En toute fin matinée ce vendredi, l’Elysée a de nouveau tenté d’éteindre l’incendie en communiquant sur le réseau X une « clarification ». L’invitation des Soulèvements de la Terre annoncée la veille était « une erreur faite lors de l’entretien avec la presse en amont de l’évènement ». L’Elysée répète que ce mouvement n’a été « ni convié, ni contacté » et que des « contacts ont été pris avec des collectifs ayant par le passé perturbé le salon ». L’occasion pour l’Elysée de permettre une « expression constructive ». 

« Après l’appel des syndicats à ce que l’édition 2024 du Salon de l’agriculture « ne soit pas une édition comme les autres », la Présidence de la République a travaillé avec l’organisation du salon à la tenue d’un moment ouvert d’écoute et de débat sur l’avenir de l’agriculture française afin de confirmer les actions lancées ces dernières semaines, prendre de nouveaux engagements, et fixer le cap pour les années à venir », ajoute la présidence de la République.

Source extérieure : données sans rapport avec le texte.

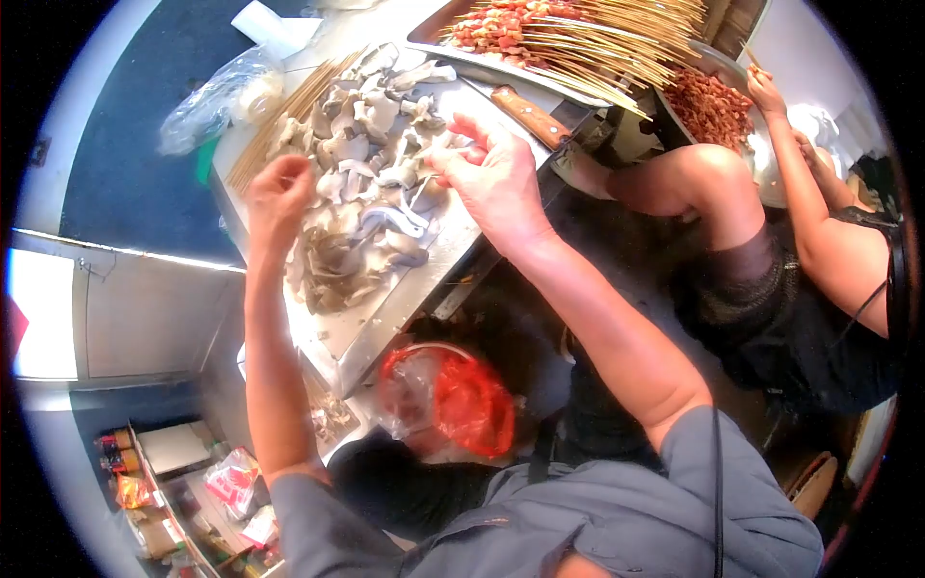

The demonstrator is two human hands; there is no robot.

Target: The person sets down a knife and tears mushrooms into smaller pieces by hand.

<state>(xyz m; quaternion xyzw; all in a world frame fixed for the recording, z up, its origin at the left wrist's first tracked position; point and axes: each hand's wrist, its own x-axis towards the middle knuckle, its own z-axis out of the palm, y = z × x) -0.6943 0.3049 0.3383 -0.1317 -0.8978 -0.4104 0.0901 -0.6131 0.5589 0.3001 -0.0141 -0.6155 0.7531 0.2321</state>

Michel-Edouard Leclerc n’ira pas non plus

Deux heures après le message de l’Elysée, c’est au tour de Michel-Edouard Leclerc, président de Leclerc, de déclarer qu’il n’a pas reçu d’invitation au débat et qu’il se refuse de participer à ce qu’il qualifie de « grossière manipulation ». Dans un tweet publié sur le réseau X, il explique qu’il n’a « ni à jouer l’idiot utile d’une opération de diversion, ni à être l’otage de stratégies politiciennes liées aux prochaines élections européennes ».

Oreillette, la vache normande égérie du Sia sera en tout cas bien-là, elle.